Unable to boot after kenel update (3.8.0-29).

Bug #1215269 reported by Tyler Johnson on 2013-08-22
14
This bug affects 2 people
Affects Status Importance Assigned to Milestone
linux (Ubuntu)
High
Unassigned

Bug Description

After installing the updated kernel (3.8.0-29), I was suddenly unable to boot. I will experience a frozen screen for several seconds, followed by an error claiming that my installation partition cannot be found. However, the 3.8.0-27 kernel seems to work just fine.

I attempted an fsck, but no errors were found. I then removed the -29 kernel completely (sudo apt-get purge, followed by sudo update-grub), reinstalled it, but ended up with the same result.

Now for some system details: I'm using Ubuntu 13.04 x86_64, with all the latest stable updates installed.
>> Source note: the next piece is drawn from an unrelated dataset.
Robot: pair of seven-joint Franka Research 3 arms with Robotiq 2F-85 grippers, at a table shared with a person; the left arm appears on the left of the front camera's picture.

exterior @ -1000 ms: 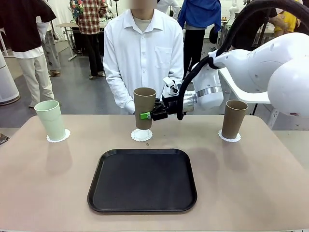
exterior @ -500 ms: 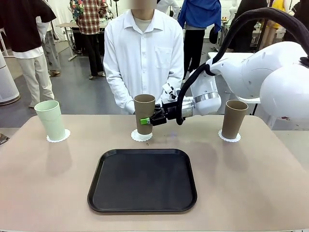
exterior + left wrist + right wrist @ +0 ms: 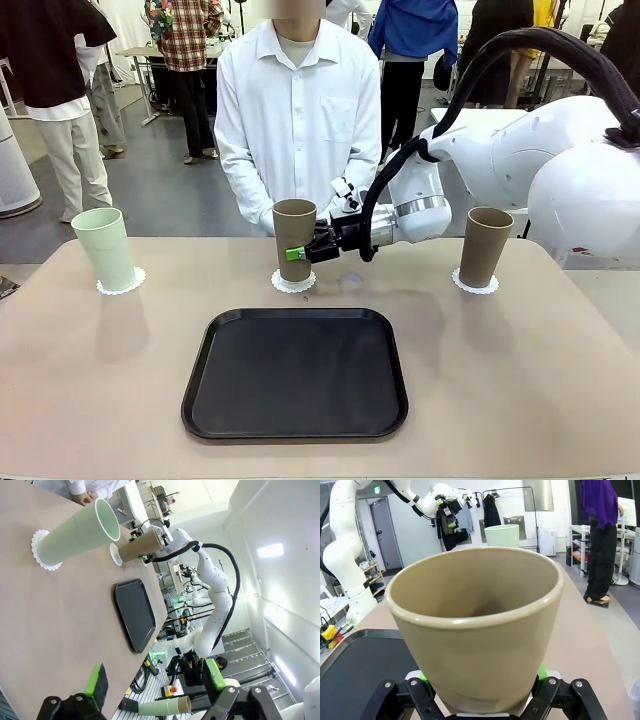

My machine's hard drive is controlled by an Intel ICH9R/DO/DH SATA AHCI Controller chipset, currently set to AHCI mode (as opposed to IDE or RAID mode). Ubuntu is stored on an exteded partition, which is formatted with EXT4 (/dev/sda6). My first three partitions are Windows installs, each with formatted with NTFS. Also, I have /dev/sda7 as my Swap partition.

If there are anymore details I can provide, please don't hesitate to ask.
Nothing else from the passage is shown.